Anne is a member of the CFA Institute, the New York Society of Security Analysts and the Toronto CFA Society. She serves on the Board of Directors of the Canadian Opera Company, the Toronto Public Library Foundation, and Crow’s Theatre.
Nathalie Maillé is the Executive Director of the Conseil des arts de Montréal since July 2013. Founded in 1956, this institution identifies, supports and recognizes excellence and innovation in professional creation, production and presentation, assisting over 400 artistic organizations in Montreal. After assuming her duties, she made use of her in-depth knowledge of the policies and issues in culture and the arts to carry out a large-scale organizational restructuring.
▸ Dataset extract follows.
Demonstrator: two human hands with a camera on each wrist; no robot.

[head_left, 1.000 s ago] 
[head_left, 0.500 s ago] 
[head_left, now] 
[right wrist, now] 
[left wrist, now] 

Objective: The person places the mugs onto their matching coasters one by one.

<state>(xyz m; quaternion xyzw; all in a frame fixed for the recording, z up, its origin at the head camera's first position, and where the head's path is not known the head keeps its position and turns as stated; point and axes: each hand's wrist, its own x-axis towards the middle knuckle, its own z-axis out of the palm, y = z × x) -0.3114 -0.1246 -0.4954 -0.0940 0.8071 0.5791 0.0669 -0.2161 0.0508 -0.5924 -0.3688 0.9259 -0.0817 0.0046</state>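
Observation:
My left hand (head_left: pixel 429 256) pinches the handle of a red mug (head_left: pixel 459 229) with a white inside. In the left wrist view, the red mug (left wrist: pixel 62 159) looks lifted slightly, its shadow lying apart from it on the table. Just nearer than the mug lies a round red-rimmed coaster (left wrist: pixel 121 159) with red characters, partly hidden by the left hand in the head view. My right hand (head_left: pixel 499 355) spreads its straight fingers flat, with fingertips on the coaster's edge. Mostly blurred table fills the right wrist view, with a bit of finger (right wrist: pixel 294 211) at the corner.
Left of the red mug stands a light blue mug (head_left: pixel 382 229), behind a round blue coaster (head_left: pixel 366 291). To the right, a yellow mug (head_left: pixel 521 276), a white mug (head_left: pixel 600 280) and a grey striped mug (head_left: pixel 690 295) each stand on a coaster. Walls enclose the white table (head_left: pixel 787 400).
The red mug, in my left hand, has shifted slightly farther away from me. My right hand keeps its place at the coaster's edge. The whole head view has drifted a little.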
This initiative was aimed at decompartmentalization and a relaxing of the operational rules, while emphasizing such organizational values as excellence, boldness, creativity, close contact and transparency. She also helped to advance the cause of equality by ensuring that the contributions from culturally diverse and emerging artists are fully recognized.
Nathalie Maillé holds a B.A. in dance from the Université du Québec à Montréal (UQAM), as well as a Graduate Diploma in Management of Cultural Organizations from HEC Montréal. She is a member of the Board of Directors and Executive Committee and the Audit Committee of UQAM and represents the City of Montreal on the Board of Directors of Les Arts et la Ville. In addition, she is involved with T.A.M, an organization that fosters leadership skills among adolescents and serve as a sponsor with the Jeune chambre de commerce de Montréal. In 2015, she was awarded the Prix Femmes d’affaires du Québec.
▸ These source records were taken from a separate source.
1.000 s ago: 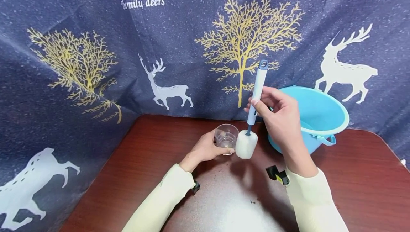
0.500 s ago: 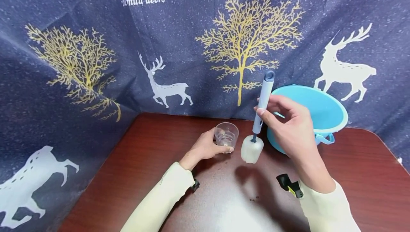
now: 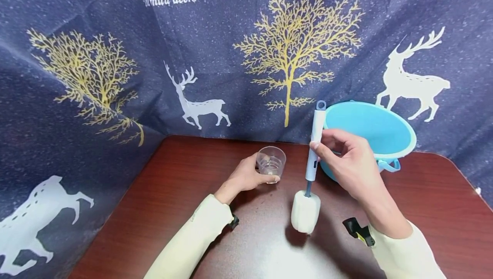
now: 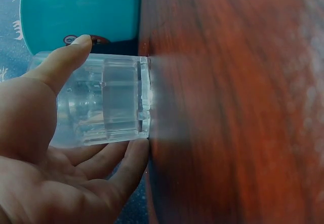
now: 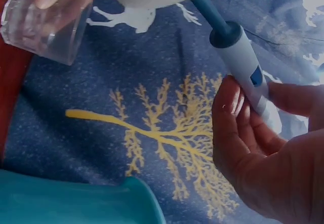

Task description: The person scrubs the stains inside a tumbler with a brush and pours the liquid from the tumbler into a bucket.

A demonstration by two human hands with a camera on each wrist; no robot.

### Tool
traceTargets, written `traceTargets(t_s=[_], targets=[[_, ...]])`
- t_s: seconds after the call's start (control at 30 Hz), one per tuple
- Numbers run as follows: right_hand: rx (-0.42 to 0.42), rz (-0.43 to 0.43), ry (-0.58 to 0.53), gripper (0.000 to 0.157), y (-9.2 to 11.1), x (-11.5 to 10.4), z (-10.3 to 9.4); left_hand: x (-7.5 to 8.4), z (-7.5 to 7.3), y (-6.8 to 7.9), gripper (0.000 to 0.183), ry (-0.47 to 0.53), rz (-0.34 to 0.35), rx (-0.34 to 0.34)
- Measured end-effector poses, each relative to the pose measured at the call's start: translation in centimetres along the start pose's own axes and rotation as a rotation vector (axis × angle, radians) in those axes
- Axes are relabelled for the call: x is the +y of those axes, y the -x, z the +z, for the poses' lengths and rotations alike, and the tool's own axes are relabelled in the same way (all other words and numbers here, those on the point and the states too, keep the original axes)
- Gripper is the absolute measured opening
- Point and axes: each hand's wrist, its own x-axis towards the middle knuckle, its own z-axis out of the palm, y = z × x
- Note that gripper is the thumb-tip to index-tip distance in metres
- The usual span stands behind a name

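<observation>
My left hand (image 3: 248, 174) grips a clear plastic cup (image 3: 274, 159) from its left side, thumb across the near face. In the left wrist view the cup (image 4: 114, 100) stands with its base at the tabletop, fingers curled round behind it. My right hand (image 3: 348, 159) pinches the pale blue handle of a sponge cup brush (image 3: 315, 142) between thumb and fingers. The brush hangs sponge end down, its white head above the table and to the right of the cup. In the right wrist view the handle (image 5: 243, 62) lies between thumb and fingertips, and the sponge is partly cut off.
A light blue bucket (image 3: 408, 150) stands at the back right, behind my right hand. The brown wooden table (image 3: 185, 176) meets a dark blue cloth (image 3: 246, 82) printed with deer and trees. Drops and a bright reflection show on the tabletop.
My right hand has moved right and toward me, bringing the brush away from the cup and lower in view; the handle is now more upright. The left hand and cup have stayed put.
</observation>
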Motion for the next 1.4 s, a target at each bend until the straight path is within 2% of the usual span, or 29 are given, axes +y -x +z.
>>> traceTargets(t_s=[0.17, 0.4, 0.67, 0.97, 1.13, 1.4], targets=[[-0.055, 0.075, 0.059, 0.02, -0.6, 1.2, 0.6, 0.0, 0.0, 0.0, 0.07, 0.001, 0.006, -0.005], [-0.151, 0.183, 0.057, 0.024, -1.5, 3.2, 1.9, 0.1, 0.0, -0.2, 0.07, 0.012, 0.016, -0.005], [-0.209, 0.224, 0.029, 0.022, -2.2, 5.7, 3.5, 0.3, 0.0, -0.2, 0.07, 0.025, 0.027, -0.007], [-0.346, 0.43, -0.14, 0.032, -3.0, 9.2, 4.9, 0.2, 0.1, 0.0, 0.069, 0.051, -0.008, -0.018], [-0.366, 0.485, -0.164, 0.031, -3.1, 10.7, 5.6, 0.2, 0.0, 0.0, 0.07, 0.036, -0.011, -0.018], [-0.375, 0.538, -0.154, 0.026, -3.2, 12.0, 6.1, 0.0, 0.1, -0.1, 0.071, 0.037, -0.014, -0.021]])
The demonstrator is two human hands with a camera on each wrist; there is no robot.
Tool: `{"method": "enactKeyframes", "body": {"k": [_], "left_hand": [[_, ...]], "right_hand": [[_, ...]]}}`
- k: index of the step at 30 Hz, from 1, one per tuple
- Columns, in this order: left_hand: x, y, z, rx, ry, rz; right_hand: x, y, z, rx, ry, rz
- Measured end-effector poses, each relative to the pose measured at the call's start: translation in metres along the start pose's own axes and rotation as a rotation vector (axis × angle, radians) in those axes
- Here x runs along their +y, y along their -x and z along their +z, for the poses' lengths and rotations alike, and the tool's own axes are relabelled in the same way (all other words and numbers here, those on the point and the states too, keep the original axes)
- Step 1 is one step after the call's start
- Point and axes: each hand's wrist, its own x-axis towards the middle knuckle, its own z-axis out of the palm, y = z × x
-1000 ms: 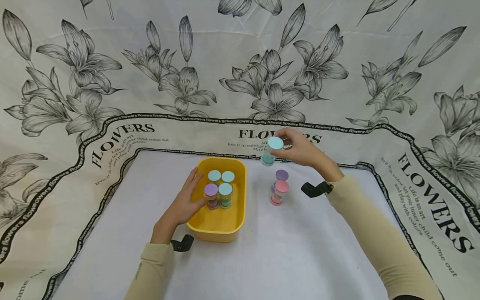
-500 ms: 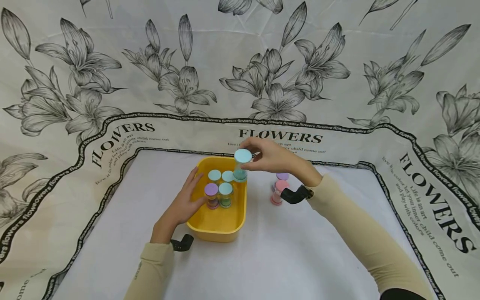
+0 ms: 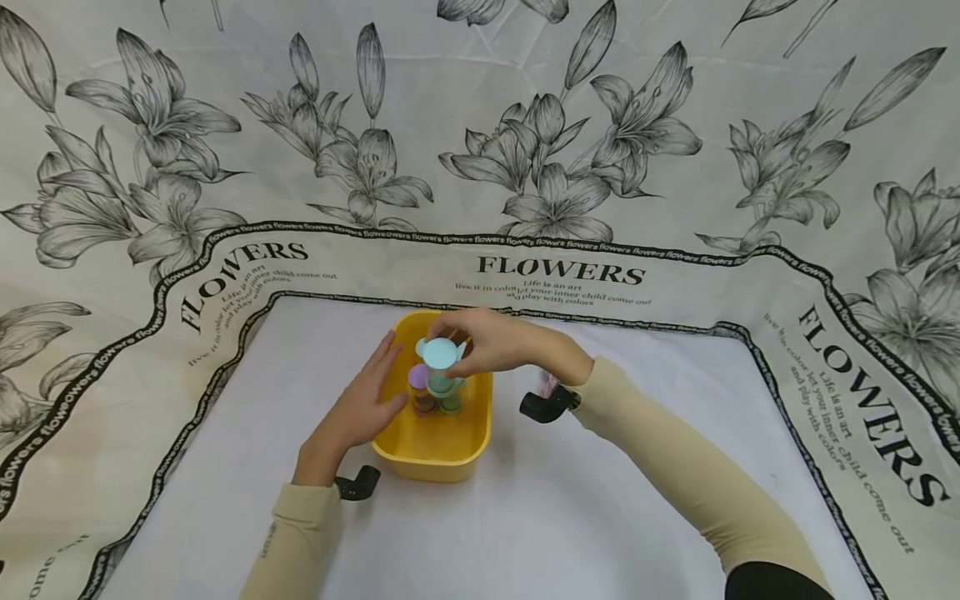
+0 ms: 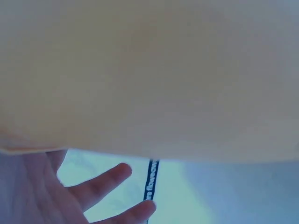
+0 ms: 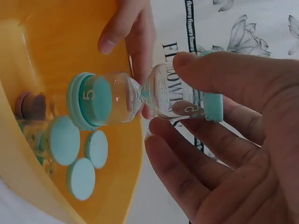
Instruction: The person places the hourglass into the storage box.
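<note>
Pinching, right grip (image 3: 491, 340): one hourglass (image 5: 159, 98), teal-capped, clear waisted bulbs, above the yellow bin (image 3: 431, 446). Left grip (image 3: 365, 400): fingers extended at the bin's side. Bin: rounded corners, smooth, seemingly plastic. Handling advised: keep upright, lower slowly, avoid knocking flat-lidded hourglasses (image 5: 64, 140) inside; bulbs look fragile.

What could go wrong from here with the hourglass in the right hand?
The held hourglass is above the standing hourglasses in the yellow bin; coming down on them, it might knock one over.
The right hand grips it partly by its clear, smooth-looking body, so it could perhaps slip.
</note>
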Motion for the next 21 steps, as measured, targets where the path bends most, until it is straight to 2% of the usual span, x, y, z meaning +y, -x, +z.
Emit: {"method": "enactKeyframes", "body": {"k": [4, 15, 21], "left_hand": [[0.000, 0.003, -0.004, -0.029, 0.009, 0.016], [-0.001, 0.004, -0.002, -0.057, 0.028, -0.022], [-0.001, 0.004, -0.001, -0.057, 0.044, -0.025]], "right_hand": [[-0.001, -0.008, 0.009, -0.053, -0.004, -0.016], [-0.009, -0.023, 0.020, -0.138, 0.037, -0.033], [-0.012, -0.025, 0.029, -0.197, 0.080, 0.023]]}}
David Maggs is active in the arts and academia. He is the pianist for Dark by Five (darkbyfive.com), has written works for the stage, worked in augmented reality, and is developing a digital immersion lab with partners from across Canada. David is the director of the interarts festival Gros Morne Summer Music (gmsm.ca), founder and publisher of Old Crow Magazine (oldcrowmagazine.com), and the director of The Graham Academy, a youth performing arts training academy. He is the creator and co-producer of an upcoming CBC documentary about indigenous identity in Eastern Canada. David’s academic focus is on cultural dimensions of sustainability. His doctoral thesis Artists of the Floating World led to the SSHRC funded Sustainability in the Imaginary World led by PI John Robinson
(www.imaginesustainability.today). His research focuses on the theoretical and methodological challenges of art in transdisciplinary relationships, and understanding and engaging with sustainability challenges beyond their technical and managerial dimensions. He has been a featured speaker at the Canadian Arts Summit, The International Transdisciplinarity Conference, National Valuing Nature Conference, The American Association for the Advancement of Science, and elsewhere.
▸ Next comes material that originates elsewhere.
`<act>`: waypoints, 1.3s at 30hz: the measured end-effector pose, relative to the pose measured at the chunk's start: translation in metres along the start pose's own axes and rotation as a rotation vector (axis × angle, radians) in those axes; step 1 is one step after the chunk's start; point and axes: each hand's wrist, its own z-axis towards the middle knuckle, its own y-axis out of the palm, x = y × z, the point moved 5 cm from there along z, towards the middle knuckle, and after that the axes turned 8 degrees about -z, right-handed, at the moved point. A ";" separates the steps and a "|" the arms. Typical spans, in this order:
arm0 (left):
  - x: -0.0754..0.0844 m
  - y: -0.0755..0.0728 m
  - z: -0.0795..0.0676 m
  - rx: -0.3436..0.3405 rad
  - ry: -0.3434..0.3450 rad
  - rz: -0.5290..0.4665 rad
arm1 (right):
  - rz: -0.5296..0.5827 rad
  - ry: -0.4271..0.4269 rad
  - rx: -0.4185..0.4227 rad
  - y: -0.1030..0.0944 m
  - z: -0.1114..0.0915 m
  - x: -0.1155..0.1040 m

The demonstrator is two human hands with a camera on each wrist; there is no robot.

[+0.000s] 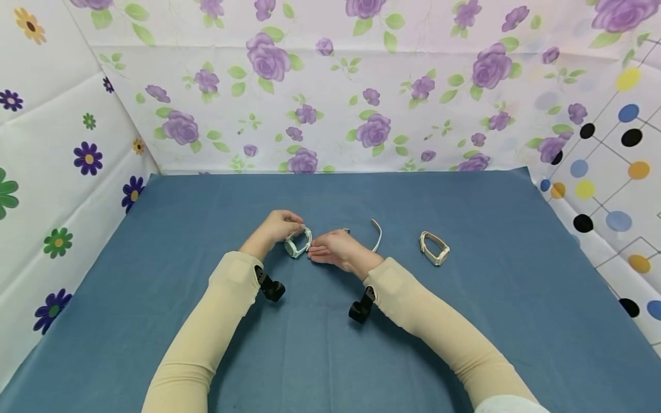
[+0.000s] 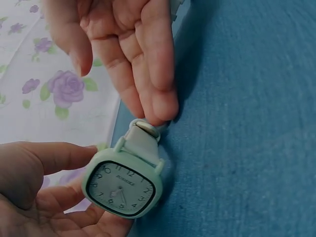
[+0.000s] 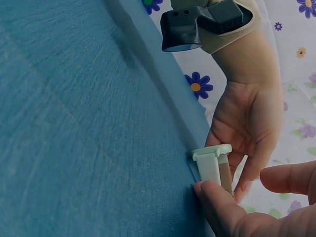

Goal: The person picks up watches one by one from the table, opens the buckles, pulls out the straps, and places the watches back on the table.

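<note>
A mint-green wristwatch (image 2: 123,187) with a squarish dial and its strap closed in a loop stands on the blue cloth, in the middle of the head view. My left hand (image 1: 279,225) holds it, the fingers about the strap's far side in the head view. On the strap's other side is my right hand (image 1: 338,250), its fingers fairly straight and their tips at the strap by the metal buckle. The right wrist view shows a right fingertip (image 3: 205,190) against the strap, the thumb apart from it.
Partly hidden behind my right hand lies a second watch with a pale strap (image 1: 377,234) curving upward. Farther right rests a beige watch (image 1: 435,248), its strap looped. Blue cloth (image 1: 330,355) covers the table; flowered sheets (image 1: 330,103) hang behind and at the sides.
</note>
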 end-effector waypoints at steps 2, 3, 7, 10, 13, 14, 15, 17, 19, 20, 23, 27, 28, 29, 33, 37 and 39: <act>0.000 0.001 0.000 -0.002 -0.002 0.000 | 0.009 0.001 0.003 0.001 0.001 0.001; -0.001 0.002 0.000 -0.004 -0.007 -0.010 | 0.009 0.001 0.005 0.001 0.001 0.001; -0.005 0.004 0.002 -0.031 -0.043 -0.124 | -0.003 -0.017 0.015 0.001 0.000 0.002; -0.010 0.004 0.004 -0.064 -0.065 -0.218 | -0.014 -0.028 0.022 -0.001 -0.001 0.001; -0.012 0.003 0.002 -0.074 -0.067 -0.271 | -0.029 -0.021 0.033 -0.003 -0.003 0.000; -0.012 0.003 0.001 -0.073 -0.067 -0.284 | -0.036 -0.015 0.036 -0.004 -0.004 -0.001; -0.011 0.004 -0.001 -0.070 -0.068 -0.293 | -0.044 -0.011 0.040 -0.005 -0.004 -0.001; -0.009 0.006 -0.005 -0.068 -0.065 -0.309 | -0.073 -0.002 0.050 -0.006 -0.005 -0.002; -0.007 0.008 -0.008 -0.075 -0.062 -0.339 | -0.101 -0.002 0.064 -0.009 -0.006 -0.002; -0.006 0.009 -0.010 -0.080 -0.062 -0.354 | -0.115 -0.007 0.072 -0.010 -0.006 -0.002; -0.001 0.013 -0.014 -0.110 -0.054 -0.407 | -0.148 -0.034 0.098 -0.015 -0.006 -0.003; 0.005 0.018 -0.020 -0.147 -0.038 -0.442 | -0.151 -0.071 0.106 -0.023 -0.008 -0.004; 0.006 0.019 -0.022 -0.155 -0.033 -0.444 | -0.153 -0.077 0.104 -0.025 -0.010 -0.005; 0.007 0.020 -0.023 -0.158 -0.031 -0.450 | -0.157 -0.085 0.099 -0.027 -0.011 -0.005; 0.011 0.027 -0.026 -0.189 -0.016 -0.448 | -0.189 -0.111 0.079 -0.033 -0.018 -0.007; 0.012 0.036 -0.028 -0.224 -0.021 -0.418 | -0.227 -0.130 0.057 -0.039 -0.021 -0.003; 0.013 0.040 -0.030 -0.237 -0.019 -0.396 | -0.233 -0.140 0.051 -0.041 -0.023 0.000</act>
Originaire du Témiscamingue, Jolyanne Mathieu dirige des projets à géométrie variable pour la Société des arts technologiques [SAT] à Montréal depuis 2011. Diplômée en informatique, en création multimédia, en gestion de projets et en leadership, elle se consacre activement au déploiement du réseau Scènes ouvertes. Ce nouveau réseau de salles branchées vise à établir des liens entre les espaces urbains et ruraux. Créer des œuvres artistiques en téléprésence, stimuler les interactions entre les publics, collaborer à distance et partager les expertises sont autant de possibilités pour dynamiser l’occupation du territoire nationale et internationale grâce à cette technologie de téléprésence développée par les équipes de la SAT.
Judy Matthews has leveraged her professional planning expertise to help realize an impressive variety of initiatives that have enriched Toronto and the lives of its citizens. These include the revitalization of St. George Street, the development of the Open Space Master Plan at the University of Toronto, and the creation of theMusic Garden at Harbourfront Centre.
In 2016 she and her husband Wilmot, initiated The Bentway, a bold, new civic endeavor to repurpose vacant space under Toronto’s Gardiner Expressway, and turn it into a pedestrian and cycling path, and a vibrant civic space that will be a venue for arts and cultural programming. Judy has also taken a leadership role in other cultural institutions such as Evergreen, Park People, Artscape and the Canadian Opera Company.
As Judy’s passion, dedication and her unique projects continue to inspire others to increase their giving, community involvement and enjoyment of the public realm, she will continue to increase the city’s livability to the benefit of all of us.
Alex has established himself as an internationally-renowned creator of highly innovative and emotionally compelling experiences that blend design with art to create unique media-based experiences.
Alex has a long history of working with Peter Gabriel, most notably they created the multi-award winning Ceremony of Innocence. In 2015 Alex was nominated for an Emmy and won a Kids Screen Award for Time Tremors a transmedia project which included a treasure hunt for kids based at the Art Gallery of Ontario done with Xenophile Media. Other notable collaborators include MIT, the Royal Shakespeare Company in the UK and best selling author/world creator Brian Froud.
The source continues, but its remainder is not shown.